Using gefitinib as a positive control, the antitumor activities of the synthesized compounds 5a–5l, 6a–6j and 7a–7b against HepG2 cancer cell lines were evaluated via the CCK8 assay. As shown in Table 1, these compounds demonstrated potential antitumor activity. Among them, compounds 5d and 5e exhibited superior inhibitory activities (IC₅₀ = 4.82 and 5.26 µmol/L, respectively) compared to other tested compounds and the reference drug gefitinib. Notably, compounds 5d and 5e demonstrated minimal toxicity toward normal human liver cells (THLE-2), with IC₅₀ values of 16.20 µmol/L and 15.89 µmol/L, respectively.

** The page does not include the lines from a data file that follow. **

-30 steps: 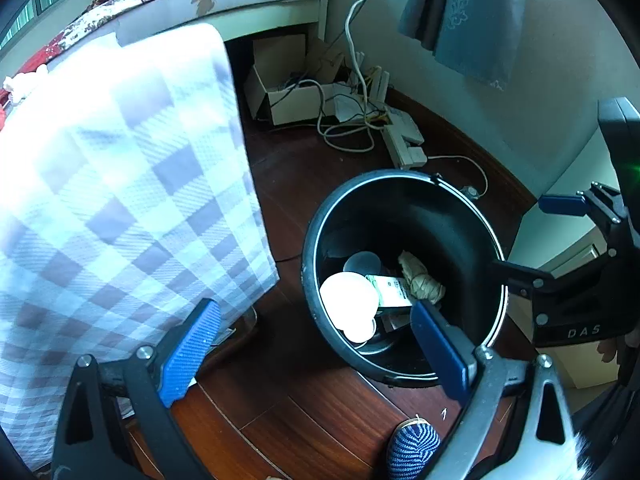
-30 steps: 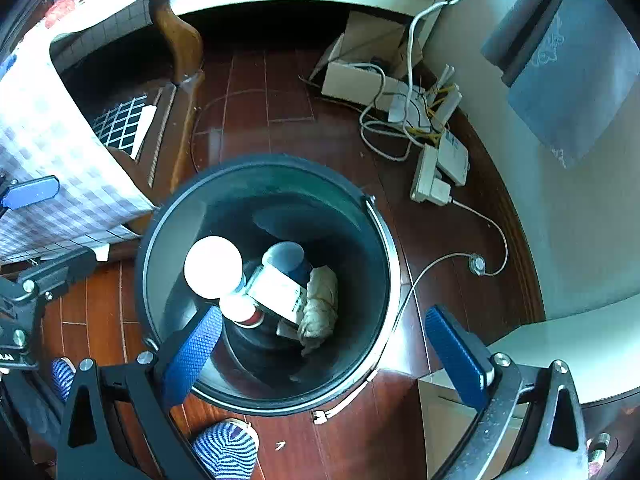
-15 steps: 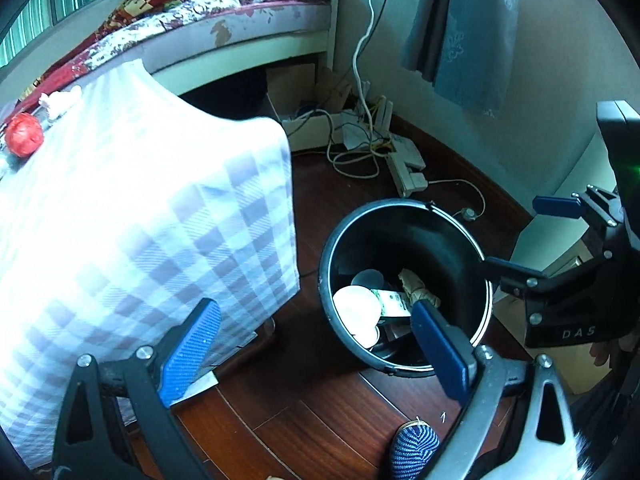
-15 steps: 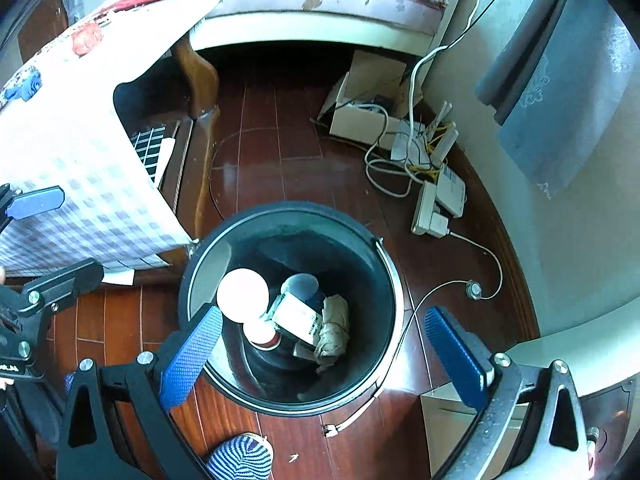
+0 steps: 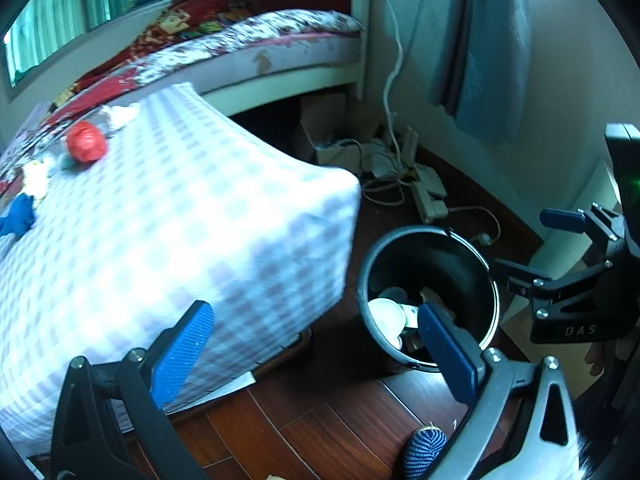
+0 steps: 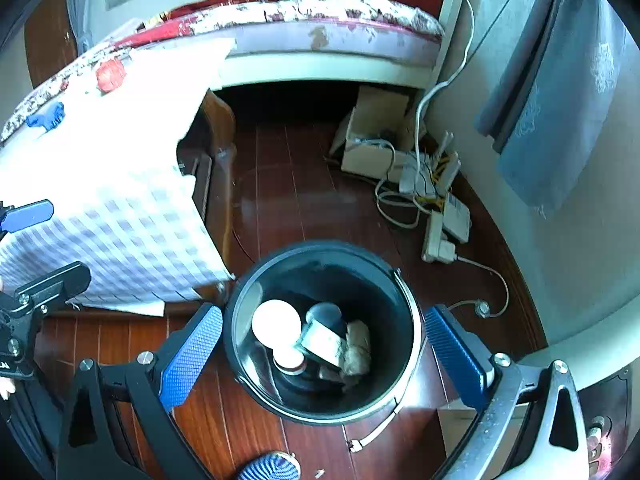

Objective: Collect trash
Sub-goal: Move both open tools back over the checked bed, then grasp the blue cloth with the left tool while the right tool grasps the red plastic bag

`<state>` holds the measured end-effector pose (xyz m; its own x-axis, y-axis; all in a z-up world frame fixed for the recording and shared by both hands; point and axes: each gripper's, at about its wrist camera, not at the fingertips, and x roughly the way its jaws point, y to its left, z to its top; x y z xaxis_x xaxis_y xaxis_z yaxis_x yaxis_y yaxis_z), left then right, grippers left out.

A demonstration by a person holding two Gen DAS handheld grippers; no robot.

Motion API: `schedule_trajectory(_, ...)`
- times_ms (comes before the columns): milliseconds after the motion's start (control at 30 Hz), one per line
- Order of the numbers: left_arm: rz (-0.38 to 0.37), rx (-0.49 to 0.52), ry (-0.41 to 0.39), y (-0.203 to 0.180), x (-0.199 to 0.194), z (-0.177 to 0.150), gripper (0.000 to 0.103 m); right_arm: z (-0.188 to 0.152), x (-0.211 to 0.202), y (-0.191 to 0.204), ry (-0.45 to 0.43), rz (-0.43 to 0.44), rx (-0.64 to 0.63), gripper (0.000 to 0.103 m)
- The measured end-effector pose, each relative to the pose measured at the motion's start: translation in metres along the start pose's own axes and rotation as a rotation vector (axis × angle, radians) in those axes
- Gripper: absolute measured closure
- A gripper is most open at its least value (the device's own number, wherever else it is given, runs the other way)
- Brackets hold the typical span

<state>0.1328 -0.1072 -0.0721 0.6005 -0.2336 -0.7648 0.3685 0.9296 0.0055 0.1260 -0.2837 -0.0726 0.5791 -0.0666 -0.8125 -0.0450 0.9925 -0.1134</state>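
A black trash bin (image 6: 240, 320) stands on the wood floor and holds white cups (image 6: 276, 323), a carton and crumpled paper; it also shows in the left wrist view (image 5: 486, 280). On the checked tablecloth (image 5: 180, 240) lie a red crumpled ball (image 5: 86, 147), a blue scrap (image 5: 18, 216) and white scraps (image 5: 120, 114). My left gripper (image 5: 316, 348) is open and empty, high above the table corner and bin. My right gripper (image 6: 324, 356) is open and empty above the bin.
A bed (image 6: 320, 36) runs along the back. A cardboard box (image 6: 372, 136), power strips and cables (image 6: 436, 200) lie on the floor by the wall. A curtain (image 6: 552, 120) hangs at right. A striped slipper (image 5: 424, 448) is near the bin.
Both grippers have risen and pulled back from the bin, which now looks smaller. The tabletop with the red ball and scraps has come into view.
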Motion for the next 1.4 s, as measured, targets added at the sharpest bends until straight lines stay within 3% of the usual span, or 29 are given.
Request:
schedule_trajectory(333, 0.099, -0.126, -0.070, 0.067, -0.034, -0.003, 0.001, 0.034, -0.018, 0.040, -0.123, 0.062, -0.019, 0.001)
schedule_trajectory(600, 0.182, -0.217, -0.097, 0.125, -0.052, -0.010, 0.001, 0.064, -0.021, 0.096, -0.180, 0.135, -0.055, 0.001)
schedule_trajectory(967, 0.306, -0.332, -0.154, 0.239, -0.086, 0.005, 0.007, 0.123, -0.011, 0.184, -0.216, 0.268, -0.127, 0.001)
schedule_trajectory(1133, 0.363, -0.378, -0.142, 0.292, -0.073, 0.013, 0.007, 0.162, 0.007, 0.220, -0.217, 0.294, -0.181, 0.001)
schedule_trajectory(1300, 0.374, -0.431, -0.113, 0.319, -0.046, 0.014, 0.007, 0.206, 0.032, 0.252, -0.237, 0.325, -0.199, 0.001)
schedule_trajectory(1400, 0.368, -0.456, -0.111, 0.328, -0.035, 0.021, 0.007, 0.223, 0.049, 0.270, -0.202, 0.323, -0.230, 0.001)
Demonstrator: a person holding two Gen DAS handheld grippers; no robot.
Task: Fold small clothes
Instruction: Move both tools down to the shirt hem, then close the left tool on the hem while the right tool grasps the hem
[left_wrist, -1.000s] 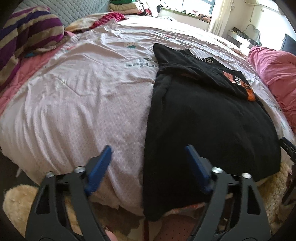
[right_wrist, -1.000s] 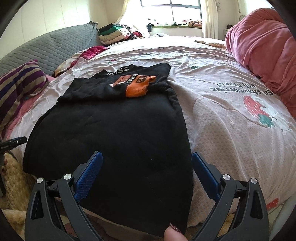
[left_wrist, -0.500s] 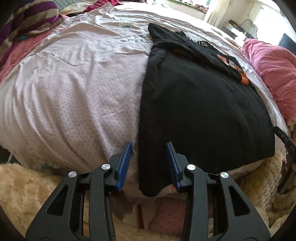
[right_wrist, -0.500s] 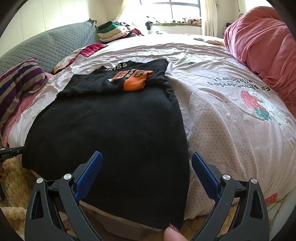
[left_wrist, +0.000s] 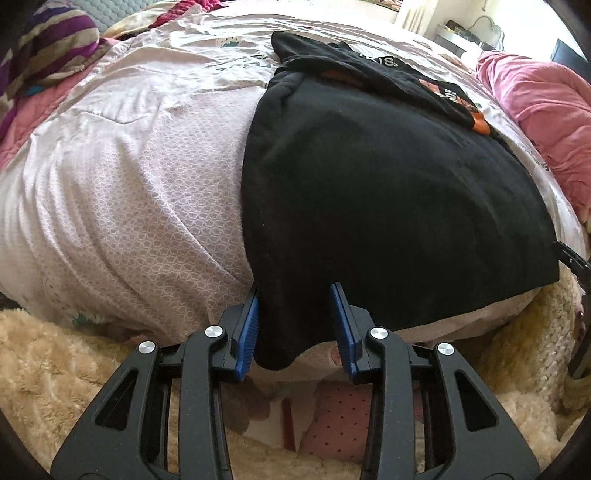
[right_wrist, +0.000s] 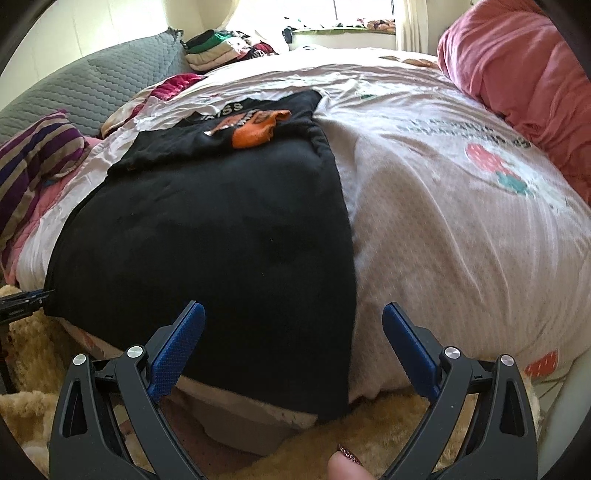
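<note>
fingers of the left gripper sit a narrow gap apart, straddling the near left corner of the black shirt where it droops over the edge of the bed. the left pad touches the cloth edge; the right one stands just off it, so the corner sits between them, not pinched. this view also shows the striped pillow far left and the fluffy rug below.

from the right wrist, the right gripper is spread wide, holding nothing, poised over the shirt's near right corner at the bed edge. only here do you see the orange print folded on top of the shirt, the strawberry picture on the sheet, the pink blanket, and a fingertip at the bottom.
</note>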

The selectivity indices (SIs), as the ratio of the IC₅₀ against the normal cell line to the IC₅₀ against the cancer cell line, for compounds 5d and 5e were calculated to be 3.36 and 3.02, respectively, underscoring their antitumor potential.

Preliminary comparative analysis revealed that bicyclic compounds 5a–5l (IC₅₀ = 4.82–69.63 µmol/L) exhibited better antitumor activity in comparison with tricyclic compounds 6a–6j (IC₅₀ = 18.37 to > 100 µmol/L), and for compound 5a–5l, monosubstitution on the benzene ring at 2-position of the pyrimidine ring is more beneficial to activity than a double substitution (e.g.: 5g and 5k), for 6a–6j was not significantly different, and comparing 6a–6j (IC₅₀ = 18.37 to > 100 µmol/L) and 7a, 7b (IC₅₀ = 11.21 µmol/L and 6.07µmol/L, respectively) shows that steric interactions on the fused triazole ring plays a significant role. Furthermore, further comparison showed that introducing halogen atoms (F, Cl) at the R¹ position for bicyclic derivatives 5a–5l, as in compounds 5d, 5e, 5h, 5j, 5l and 7b, positively influenced activity, indicating a promising avenue for drug design modification aimed at developing more potent antitumor agents.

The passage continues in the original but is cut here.